That leaves us with the two types of zip bombs, the traditional and the better ones. So without further ado, let's take a look at them.
A traditional zip bomb is one that uses recursive zipping to acheive high levels of compression.
A zip bomb that use the .zip format must cope with the fact that the compression algorithm .zips most commonly use, DEFLATE, cannot achieve a compression ratio greater than 1032. Why? Well let's take a look.
First, let's understand what compression actually is. Take a look at the image below:
How would you describe this image?
Well, we can say that: the top-left box is blue, the top-middle box is blue, the top-right box is blue,
the middle-left box is blue, the middle-middle box is blue, the middle-right box is blue,
the bottom-left box is blue, the bottom-middle box is blue, and the bottom right box is blue.

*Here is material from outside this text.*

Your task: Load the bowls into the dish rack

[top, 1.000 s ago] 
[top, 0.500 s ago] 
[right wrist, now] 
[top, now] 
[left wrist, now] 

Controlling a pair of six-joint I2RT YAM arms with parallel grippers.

Whew, that was certainly a mouthful wasn't it? If you were trying to describe to someone this image in the most efficient and effective way,
the method I used would certainly not be a viable one. So instead, let's try something else.
How about this? We can say that: there are 9 boxes, arranged in a 3x3 pattern, where all the boxes are blue.
That was certainly a much more efficient way of describing the image, without the redundancies of having to denote each box as blue individually.
What we have done here, is what data compression does. It takes a file and subtracts the redundancies that may be contained in the file, effectively
compressing it, lowering the file size.
Now notice something - we can shorten the description even further! Looking back at our "compressed" description, we see that we can take away
"there are 9 boxes" and still have our description be feasibly understood, and reconstructed perfectly.
This is an example of how different compression algorithms work, and how some are able to compress more than others in different cases.
They each have their own methods of reducing and eliminating redundant data within a file, while still maintaining the ability to perfectly
reconstruct the original file itself - lossless compression.
Then there are lossy compression algorithms. Referring back to our aforementioned example, let's just say instead that all boxes are blue.
We can see how this still describes our image, but when trying to reconstruct it, we don't know how many boxes there are. We can estimate that there may be
around 4-16 of them, but we can't be sure, since there is no information regarding it after compression.
Let's take a dive into a more rigorous example of compression.
In a typical file, the data is divided into bytes. Unless there is a special exception, a byte is 8 bits long, where a single bit is a 0 or a 1.
In UTF-8 encoding, each byte represents a single character. For example, the character, and in this case, byte, "0" is encoded by the bits "00110000".
Note that in other non-latin based languages, such as Mandarin or Arabic, a character may be multiple bytes.
However, not every byte of data encodes as much information as others in a sense. For example, think of all the English words you can that start with "Q" or "T".
How many of them don't have a "U" or "H" immediately superceeding the "Q" or "T"? Likely none of them! Knowing this, how much "information" do you think the "U" and "H"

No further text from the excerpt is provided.